Ich weiß rückblickend nicht mehr genau, wann es angefangen hat. Wenn ich allerdings überlege komme ich zum Schluss das alles seinen Anfang im Herbst 2012 hatte.
Gerade hatte ich die letzten zwei Jahre meiner Schulzeit angefangen. Zukunftsangst und Sorge, ob ich die Belastung aushalte dominierten meine Gedanken. Ich fragte mich – schaffe ich es weiterhin? Bin ich bereit für ein Studium?
Meine Gedanken rasten. Es wurden immer mehr und mehr, die sich in einem Strudel zu drehen schienen und einer Welle gleich mit voller Wucht in mein Innerstes trafen. Immer häufiger wurde ich unruhig, nervös, überfordert. Wenn ich im Bus nach Hause fuhr schlief ich ein, es war alles zu viel, zu anstrengend. Zunehmend wurde ich depressiv. Dabei muss erwähnt werden, das ich bereits 2010 wegen Depressionen in der Kinder- und Jugendpsychiatrie war. Nun wurden diese Gedanken immer schlimmer. Außerdem war ich grundlos gereizt, hatte meine Gefühle nicht mehr unter Kontrolle. Was nun wirkt wie Probleme in der Pubertät stellte sich bald als tief greifende, schwere psychische Beeinträchtigung heraus.
Denn das was mich nun heim suchte veränderte alles.
Du bist hässlich. Wertlos. Scheiße. Anna. Ritzen.
Ich drehte meinen Kopf in alle Richtungen um die Ursache für diese Worte auszumachen. Mein Gedankensturm tobte innerlich weiter. Meine Ohren brummten, mein Kopf schien zu zerplatzen. Es tat alles so weh. Ich bekam Panik. Was passierte hier mit mir?
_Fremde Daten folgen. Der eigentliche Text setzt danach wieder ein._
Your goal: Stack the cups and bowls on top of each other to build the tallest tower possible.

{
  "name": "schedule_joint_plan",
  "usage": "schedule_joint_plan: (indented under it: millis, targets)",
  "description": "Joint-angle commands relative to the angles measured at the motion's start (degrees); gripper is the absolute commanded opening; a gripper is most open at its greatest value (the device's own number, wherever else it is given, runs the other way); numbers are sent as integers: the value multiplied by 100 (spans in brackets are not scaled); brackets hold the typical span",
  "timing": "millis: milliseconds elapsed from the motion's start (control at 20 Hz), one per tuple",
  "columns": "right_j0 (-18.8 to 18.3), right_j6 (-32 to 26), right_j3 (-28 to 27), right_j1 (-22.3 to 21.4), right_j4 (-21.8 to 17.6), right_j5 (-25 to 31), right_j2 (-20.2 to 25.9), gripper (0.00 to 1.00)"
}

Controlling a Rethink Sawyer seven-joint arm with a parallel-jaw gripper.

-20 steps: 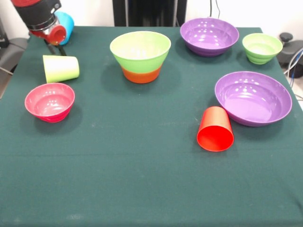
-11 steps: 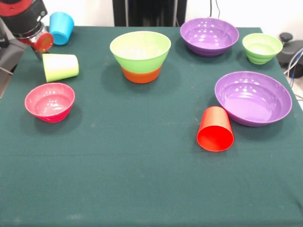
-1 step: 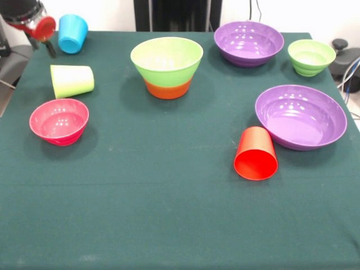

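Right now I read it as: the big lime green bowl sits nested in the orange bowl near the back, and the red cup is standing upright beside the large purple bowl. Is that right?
Not quite. The front view shows the red cup lying on its side, its open mouth facing the camera, beside the large purple bowl. The rest holds: the lime green bowl sits nested in the orange bowl near the back.

Only the lower end of the red and black robot arm (image 3: 22,12) shows, at about ten o'clock in the front view. Its thick cylindrical body is matte black, ringed at the bottom by a pale silver band and a thin red band. A round, flat red disc (image 3: 44,26) sits on its lower right. Below it juts one slim dark finger (image 3: 50,48), tapered and slightly angled.
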Motion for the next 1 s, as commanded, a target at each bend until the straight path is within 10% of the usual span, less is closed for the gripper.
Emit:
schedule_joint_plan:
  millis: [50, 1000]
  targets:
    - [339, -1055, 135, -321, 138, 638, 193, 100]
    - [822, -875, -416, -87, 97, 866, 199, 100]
Was sollten diese Worte bedeuten?
Ängstlich, verstört und mit Tränen in den Augen berichtete ich meiner damaligen Psychologin meine Erfahrungen mit den Stimmen, die nur ich hörte. Leider erkannte sie die Gefahr, die sich anbahnte, nicht und tat die Stimmen als Teil der sogenannten Dissoziation ab.
Resignierd musste ich feststellen, dass ich mit ihnen alleine war. Für Wochen gab es nur noch sie und ich. Was ich noch nicht wusste war, dass sie bald meine engste Freundschaft zerstören, den Bezug zu mir selbst verändern und mein Leben zerfetzen würden. Für den Moment aber waren sie das bedrohlichste, was ich je erlebt habe.